▶ [Task details]
Copy the lines below exactly. No picture goes into the copy.

====

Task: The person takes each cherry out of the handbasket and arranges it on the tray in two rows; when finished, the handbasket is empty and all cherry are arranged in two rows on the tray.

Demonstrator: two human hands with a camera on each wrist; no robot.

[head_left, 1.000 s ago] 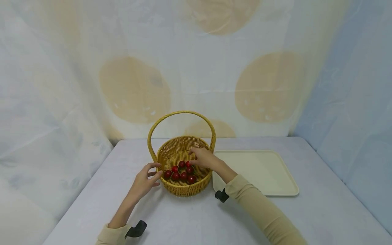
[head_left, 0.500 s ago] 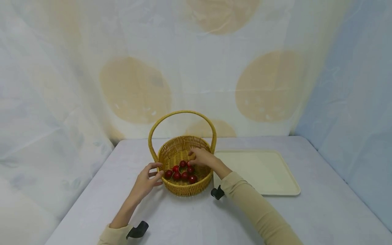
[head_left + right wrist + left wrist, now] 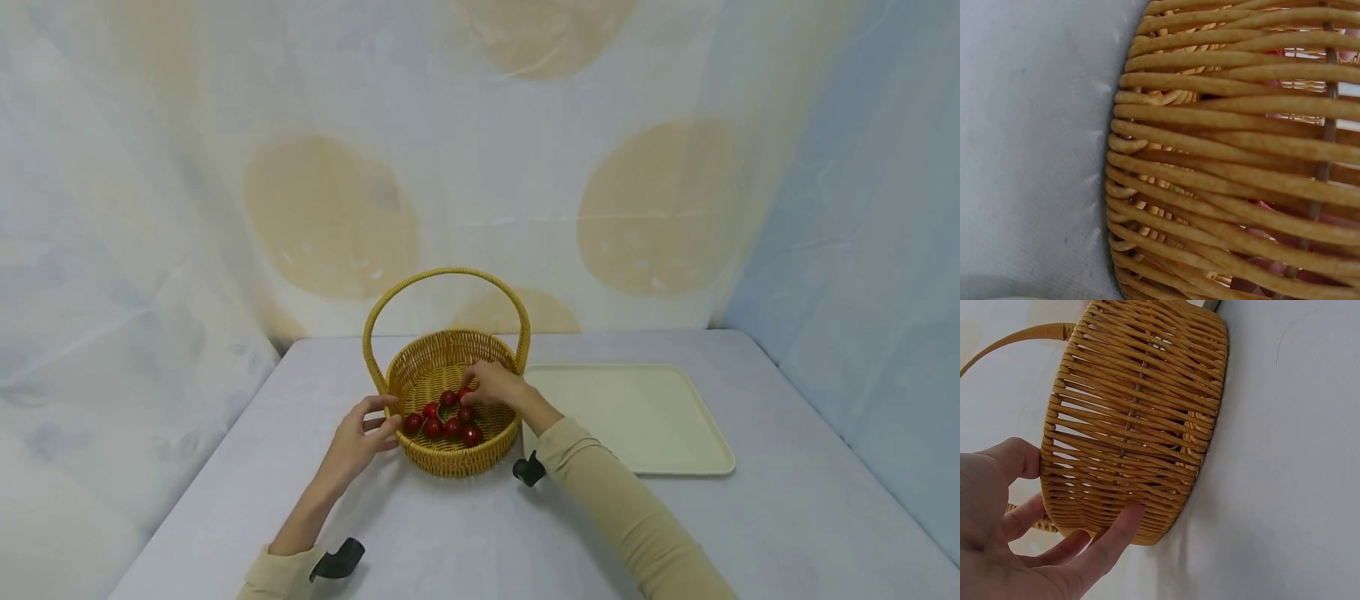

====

▶ [Written answer]
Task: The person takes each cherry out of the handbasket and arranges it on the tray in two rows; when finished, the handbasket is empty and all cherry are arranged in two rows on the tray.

Demonstrator: two human hands with a camera on each wrist; no robot.

[head_left, 1.000 s ago] 
[head_left, 0.500 s ago] 
[head_left + right wrist + left wrist, now] 

This output is finished.